TASK DETAILS
Repeat each record below exactly, dropping the pictures.
(GIVEN DATA Opens)
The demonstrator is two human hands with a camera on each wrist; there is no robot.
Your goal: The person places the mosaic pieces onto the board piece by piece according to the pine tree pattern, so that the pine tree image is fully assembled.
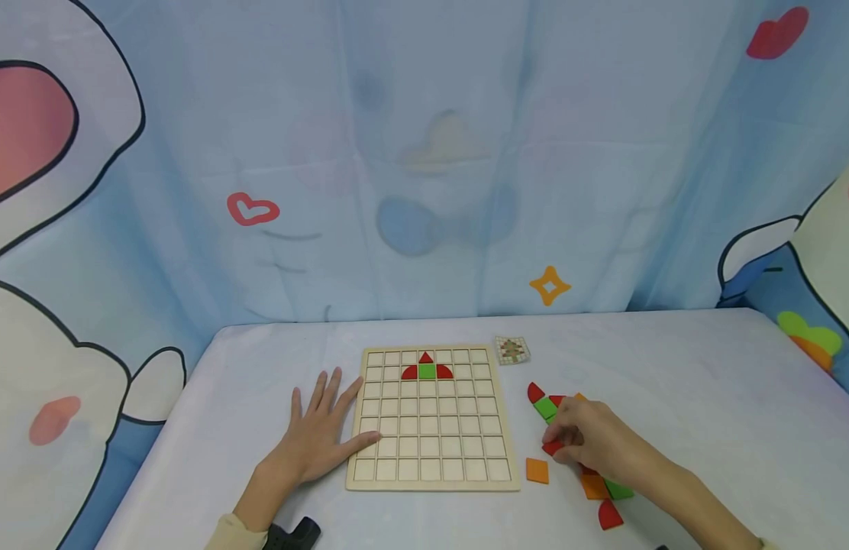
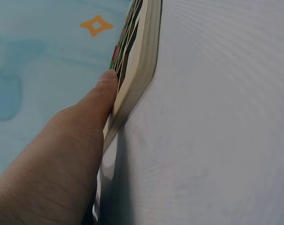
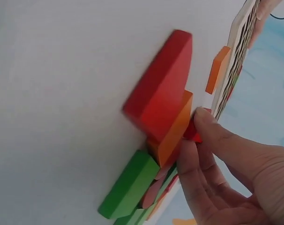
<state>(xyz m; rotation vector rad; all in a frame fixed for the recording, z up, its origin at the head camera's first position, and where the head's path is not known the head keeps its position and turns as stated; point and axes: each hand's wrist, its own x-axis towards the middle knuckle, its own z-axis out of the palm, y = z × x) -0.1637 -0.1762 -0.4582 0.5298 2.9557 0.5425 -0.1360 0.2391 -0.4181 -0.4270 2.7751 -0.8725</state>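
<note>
A wooden grid board [image 1: 433, 486] lies on the table. Near its top sit a red triangle [image 1: 425, 357], a green square [image 1: 427, 371] and two red quarter-round blocks, one on each side of the square. My left hand [image 1: 311, 443] rests at the board's left edge with fingers spread and the thumb over the rim. To the right of the board, my right hand [image 1: 596, 439] pinches a small red block [image 3: 192, 132] between thumb and fingers. Its exact shape is partly hidden by the fingertips. Loose blocks lie around and under this hand.
An orange square block [image 1: 537, 471] lies beside the board's lower right corner. Toward the front are a red quarter-round block [image 1: 609, 516], another orange block [image 1: 593, 487] and a green block [image 1: 619, 490]. A small patterned card [image 1: 511, 351] sits at the board's upper right corner.
</note>
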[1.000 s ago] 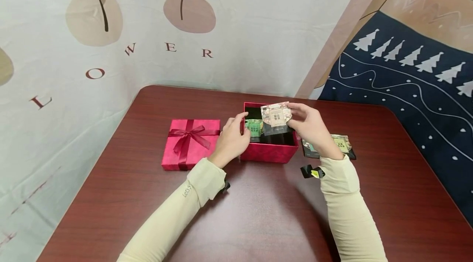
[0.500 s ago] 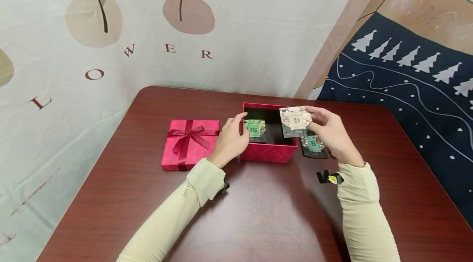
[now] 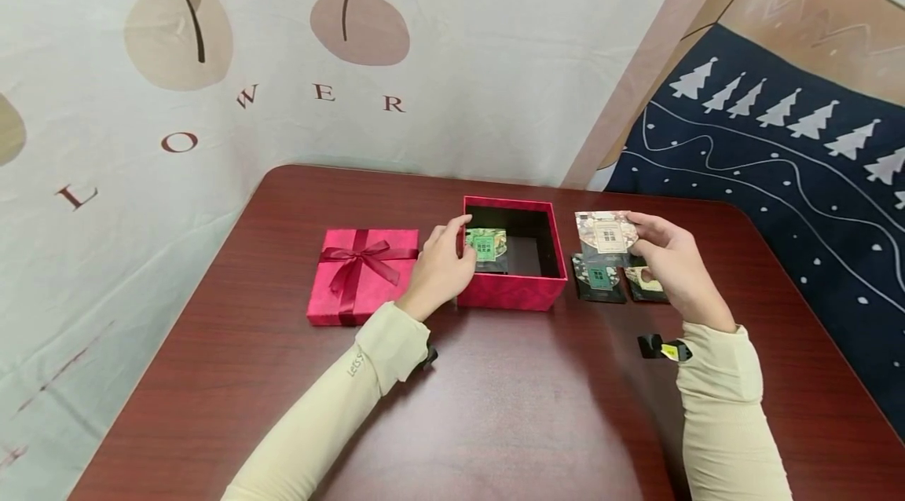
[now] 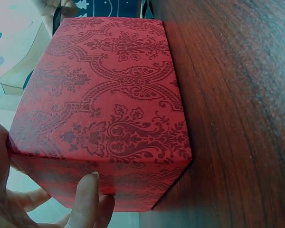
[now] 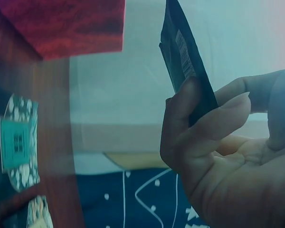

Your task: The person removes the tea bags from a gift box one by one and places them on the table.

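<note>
My right hand [image 3: 668, 261] pinches a flat sachet [image 3: 606, 236] with a pale floral top and a dark lower part, held up right of the red gift box [image 3: 512, 292]. In the right wrist view this sachet [image 5: 187, 57] stands edge-on between thumb and fingers, its barcode side showing. My left hand [image 3: 441, 261] grips the left end of the box at the rim; in the left wrist view its fingers [image 4: 85, 202] lie against the patterned end wall. Inside the open box, at the left, rests a green-labelled sachet [image 3: 486, 248].
Two more sachets lie on the table right of the box: one with a teal label [image 3: 598, 279] and a yellowish one [image 3: 642, 287], partly behind the right hand. The red box lid [image 3: 364, 305] with its ribbon bow lies at the left. A printed cloth [image 3: 495, 53] hangs behind the table.
My right hand has carried the floral sachet rightwards, out from over the box to above the sachets on the table. The left hand has stayed on the box.
</note>
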Demonstrator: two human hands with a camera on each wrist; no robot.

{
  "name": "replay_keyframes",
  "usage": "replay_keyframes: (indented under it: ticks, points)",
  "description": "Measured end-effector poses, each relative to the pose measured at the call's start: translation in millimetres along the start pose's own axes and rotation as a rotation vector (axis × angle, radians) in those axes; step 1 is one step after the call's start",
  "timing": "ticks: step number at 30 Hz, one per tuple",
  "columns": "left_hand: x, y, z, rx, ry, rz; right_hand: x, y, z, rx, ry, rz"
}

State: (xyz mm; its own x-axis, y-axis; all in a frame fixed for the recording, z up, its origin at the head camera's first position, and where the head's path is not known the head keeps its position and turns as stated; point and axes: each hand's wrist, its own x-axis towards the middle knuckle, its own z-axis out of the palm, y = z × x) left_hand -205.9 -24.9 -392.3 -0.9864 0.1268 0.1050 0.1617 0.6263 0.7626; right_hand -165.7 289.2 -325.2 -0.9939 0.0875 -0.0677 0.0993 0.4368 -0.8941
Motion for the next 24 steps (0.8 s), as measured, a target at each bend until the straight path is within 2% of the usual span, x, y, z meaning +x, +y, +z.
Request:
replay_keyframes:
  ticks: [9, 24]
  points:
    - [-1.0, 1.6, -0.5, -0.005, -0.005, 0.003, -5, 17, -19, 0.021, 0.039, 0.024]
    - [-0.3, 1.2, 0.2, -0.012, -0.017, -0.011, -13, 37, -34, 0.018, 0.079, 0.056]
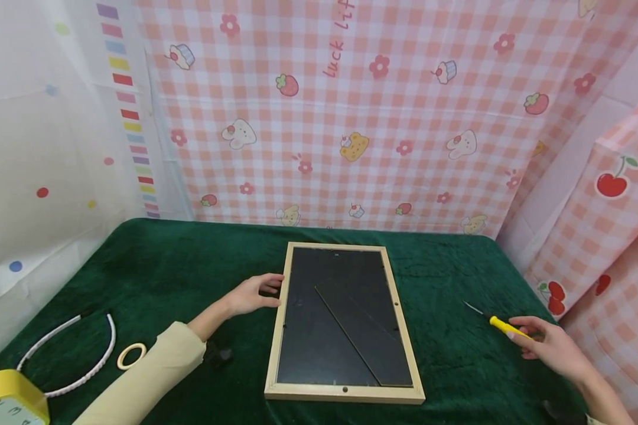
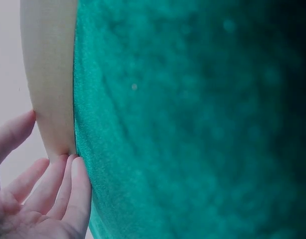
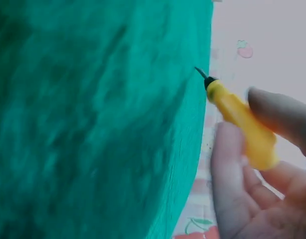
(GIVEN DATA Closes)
RESULT FOR THIS EXERCISE
The demonstrator is two human hands with a camera on each wrist; there is no robot.
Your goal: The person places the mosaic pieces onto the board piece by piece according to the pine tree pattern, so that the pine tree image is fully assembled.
<state>(xyz m; rotation vector rad; all in a frame fixed for the recording, z up, its origin at the head camera's first position, and where the head's path is not known the head keeps its position and turns as stated; point and axes: each hand's wrist, its own x-axis towards the middle knuckle, its own z-axis out of the palm, y = z × x) -0.1637 -0.1762 -0.4582 0.5298 2.9557 0.5425 -0.1360 0.2391 -0.4181 -0.4270 2.7751 -0.8725</state>
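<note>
A wooden grid board [image 1: 433, 486] lies on the table. Near its top sit a red triangle [image 1: 425, 357], a green square [image 1: 427, 371] and two red quarter-round blocks, one on each side of the square. My left hand [image 1: 311, 443] rests at the board's left edge with fingers spread and the thumb over the rim. To the right of the board, my right hand [image 1: 596, 439] pinches a small red block [image 3: 192, 132] between thumb and fingers. Its exact shape is partly hidden by the fingertips. Loose blocks lie around and under this hand.
An orange square block [image 1: 537, 471] lies beside the board's lower right corner. Toward the front are a red quarter-round block [image 1: 609, 516], another orange block [image 1: 593, 487] and a green block [image 1: 619, 490]. A small patterned card [image 1: 511, 351] sits at the board's upper right corner.
</note>
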[1.000 s ago] 
[0.500 s ago] 
[now] 
[now] 
[now] 

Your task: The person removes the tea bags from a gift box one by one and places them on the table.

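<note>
My right hand [image 3: 668, 261] pinches a flat sachet [image 3: 606, 236] with a pale floral top and a dark lower part, held up right of the red gift box [image 3: 512, 292]. In the right wrist view this sachet [image 5: 187, 57] stands edge-on between thumb and fingers, its barcode side showing. My left hand [image 3: 441, 261] grips the left end of the box at the rim; in the left wrist view its fingers [image 4: 85, 202] lie against the patterned end wall. Inside the open box, at the left, rests a green-labelled sachet [image 3: 486, 248].
Two more sachets lie on the table right of the box: one with a teal label [image 3: 598, 279] and a yellowish one [image 3: 642, 287], partly behind the right hand. The red box lid [image 3: 364, 305] with its ribbon bow lies at the left. A printed cloth [image 3: 495, 53] hangs behind the table.
My right hand has carried the floral sachet rightwards, out from over the box to above the sachets on the table. The left hand has stayed on the box.
</note>
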Demonstrator: two human hands with a camera on each wrist; no robot.

{
  "name": "replay_keyframes",
  "usage": "replay_keyframes: (indented under it: ticks, points)",
  "description": "Measured end-effector poses, each relative to the pose measured at the call's start: translation in millimetres along the start pose's own axes and rotation as a rotation vector (axis × angle, radians) in those axes; step 1 is one step after the call's start",
  "timing": "ticks: step number at 30 Hz, one per tuple",
  "columns": "left_hand: x, y, z, rx, ry, rz; right_hand: x, y, z, rx, ry, rz"
}

State: (xyz mm; its own x-axis, y-axis; all in a frame fixed for the recording, z up, its origin at the head camera's first position, and where the head's path is not known the head keeps its position and turns as stated; point and axes: each hand's wrist, its own x-axis towards the middle knuckle, its own z-axis out of the palm, y = z × x) left_hand -205.9 -24.9 -392.3 -0.9864 0.1268 0.1050 0.1617 0.6263 0.7626; right_hand -165.7 289.2 -325.2 -0.9939 0.0875 -0.0677 0.0993 0.4368 -0.8941
Motion for the next 24 steps (0.8 s), as measured, a target at each bend until the straight path is within 2% of the usual span, x, y, z meaning +x, +y, +z.
Request:
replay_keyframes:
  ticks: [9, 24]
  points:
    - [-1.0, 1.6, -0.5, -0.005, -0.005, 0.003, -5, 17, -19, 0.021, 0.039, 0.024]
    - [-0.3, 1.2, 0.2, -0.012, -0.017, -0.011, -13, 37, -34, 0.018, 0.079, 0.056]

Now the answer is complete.